### INSTRUCTIONS TO FOLLOW
Report every line of the listing below in which the string "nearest" appears.

——————

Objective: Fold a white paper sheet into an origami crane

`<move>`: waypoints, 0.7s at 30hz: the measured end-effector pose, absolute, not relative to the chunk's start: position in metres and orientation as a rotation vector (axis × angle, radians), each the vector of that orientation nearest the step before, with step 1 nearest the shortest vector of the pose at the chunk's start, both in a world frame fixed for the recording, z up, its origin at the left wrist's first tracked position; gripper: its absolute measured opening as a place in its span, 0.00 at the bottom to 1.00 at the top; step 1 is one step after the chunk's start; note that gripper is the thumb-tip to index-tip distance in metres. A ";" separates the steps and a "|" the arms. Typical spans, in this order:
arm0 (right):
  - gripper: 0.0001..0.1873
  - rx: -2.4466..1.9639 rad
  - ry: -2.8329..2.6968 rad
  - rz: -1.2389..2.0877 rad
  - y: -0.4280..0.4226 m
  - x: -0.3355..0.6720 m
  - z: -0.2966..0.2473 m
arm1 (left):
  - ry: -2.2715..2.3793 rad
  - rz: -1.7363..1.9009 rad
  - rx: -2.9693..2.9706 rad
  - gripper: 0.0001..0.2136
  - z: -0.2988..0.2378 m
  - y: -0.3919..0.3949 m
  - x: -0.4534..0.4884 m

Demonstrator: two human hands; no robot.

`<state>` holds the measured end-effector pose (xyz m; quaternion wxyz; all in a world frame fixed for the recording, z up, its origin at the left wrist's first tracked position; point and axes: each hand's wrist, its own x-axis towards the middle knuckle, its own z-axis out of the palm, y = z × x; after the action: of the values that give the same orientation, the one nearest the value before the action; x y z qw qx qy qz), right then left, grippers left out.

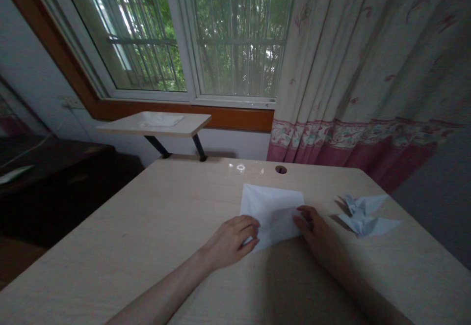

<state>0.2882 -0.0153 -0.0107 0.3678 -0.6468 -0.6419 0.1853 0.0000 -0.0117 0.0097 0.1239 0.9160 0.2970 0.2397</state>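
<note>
A white sheet of paper (274, 209), roughly square, lies on the wooden desk in front of me. My left hand (235, 239) grips its left edge, with the thumb below and the fingers curled over the paper. At the right edge, my right hand (312, 229) pinches the sheet between thumb and fingers. Faint creases show on the paper near its upper left corner. To the right of my right hand sit two folded paper cranes (368, 217), close together with their wings spread.
The pale desk (165, 217) has a round cable hole (281, 169) near its back edge. A small raised shelf (128, 126) at the back left carries white papers (162, 119). Behind stand a barred window (239, 45) and a long curtain (349, 69). A dark table (73, 168) is at left.
</note>
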 end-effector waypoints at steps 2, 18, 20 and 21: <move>0.18 -1.649 -1.649 0.461 -0.018 0.287 -0.007 | 0.905 0.669 2.674 0.12 0.010 -0.010 0.000; 0.16 -1.214 -1.956 -0.260 -0.025 0.283 -0.017 | 0.913 0.415 2.816 0.20 0.010 -0.008 0.000; 0.15 -1.190 -1.977 -0.293 -0.027 0.282 -0.016 | 0.927 0.421 2.821 0.19 0.010 -0.009 0.000; 0.15 -1.179 -1.990 -0.307 -0.027 0.281 -0.015 | 0.935 0.423 2.823 0.19 0.010 -0.009 0.000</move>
<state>0.2814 -0.0274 -0.0155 0.3930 -0.4646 -0.7842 -0.1210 -0.0004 -0.0087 0.0097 0.0688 0.9376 0.3105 0.1405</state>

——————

### ANSWER TO THE EXERCISE
`<move>`: waypoints, 0.7s at 30hz: the measured end-effector pose, absolute, not relative to the chunk's start: position in metres and orientation as a rotation vector (axis × angle, radians), each the vector of that orientation nearest the step before, with step 1 nearest the shortest vector of the pose at the chunk's start, both in a world frame fixed for the recording, z up, its origin at the left wrist's first tracked position; gripper: its absolute measured opening as a place in its span, 0.00 at the bottom to 1.00 at the top; step 1 is one step after the chunk's start; note that gripper is the thumb-tip to index-tip distance in metres. A ";" separates the steps and a "|" the arms. Typical spans, in this order:
`<state>` holds the measured end-effector pose (xyz m; quaternion wxyz; all in a world frame fixed for the recording, z up, its origin at the left wrist's first tracked position; point and axes: each hand's wrist, its own x-axis towards the middle knuckle, its own z-axis out of the palm, y = z × x; after the action: of the values that give the same orientation, the one nearest the value before the action; x y z qw qx qy qz), right then left, grippers left out.

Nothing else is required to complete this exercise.